--- Task material Enclosed Below ---

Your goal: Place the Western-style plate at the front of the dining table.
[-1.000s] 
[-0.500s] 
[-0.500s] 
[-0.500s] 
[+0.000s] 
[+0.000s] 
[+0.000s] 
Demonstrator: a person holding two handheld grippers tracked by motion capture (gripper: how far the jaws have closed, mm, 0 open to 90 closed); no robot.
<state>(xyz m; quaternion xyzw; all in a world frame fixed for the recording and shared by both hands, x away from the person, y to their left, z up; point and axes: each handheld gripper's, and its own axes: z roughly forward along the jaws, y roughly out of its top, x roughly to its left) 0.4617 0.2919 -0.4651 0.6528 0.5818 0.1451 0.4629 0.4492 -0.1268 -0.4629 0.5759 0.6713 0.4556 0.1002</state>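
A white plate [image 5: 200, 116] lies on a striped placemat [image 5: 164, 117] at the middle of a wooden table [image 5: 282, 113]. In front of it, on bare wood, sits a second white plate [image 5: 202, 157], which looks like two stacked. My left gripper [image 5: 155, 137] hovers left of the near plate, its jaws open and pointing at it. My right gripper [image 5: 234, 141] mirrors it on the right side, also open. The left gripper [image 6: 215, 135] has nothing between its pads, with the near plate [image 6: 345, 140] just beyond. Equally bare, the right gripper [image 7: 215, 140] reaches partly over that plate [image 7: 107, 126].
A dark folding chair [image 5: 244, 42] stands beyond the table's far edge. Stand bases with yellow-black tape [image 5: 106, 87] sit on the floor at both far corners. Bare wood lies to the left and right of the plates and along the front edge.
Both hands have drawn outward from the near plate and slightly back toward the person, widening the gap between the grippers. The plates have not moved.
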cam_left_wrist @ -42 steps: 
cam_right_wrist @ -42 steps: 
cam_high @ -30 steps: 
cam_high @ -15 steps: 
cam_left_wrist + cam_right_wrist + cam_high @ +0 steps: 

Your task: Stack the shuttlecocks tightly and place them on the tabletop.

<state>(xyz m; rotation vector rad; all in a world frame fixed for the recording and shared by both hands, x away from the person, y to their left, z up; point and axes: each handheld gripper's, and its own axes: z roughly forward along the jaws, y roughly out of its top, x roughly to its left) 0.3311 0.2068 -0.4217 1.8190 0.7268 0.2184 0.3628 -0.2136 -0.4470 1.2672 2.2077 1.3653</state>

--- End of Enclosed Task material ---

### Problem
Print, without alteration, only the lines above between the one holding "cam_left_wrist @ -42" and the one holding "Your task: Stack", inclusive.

### Written reply
cam_left_wrist @ -42 steps: 
cam_right_wrist @ -42 steps: 
cam_high @ -30 steps: 
cam_high @ -15 steps: 
cam_left_wrist + cam_right_wrist + cam_high @ +0 steps: 

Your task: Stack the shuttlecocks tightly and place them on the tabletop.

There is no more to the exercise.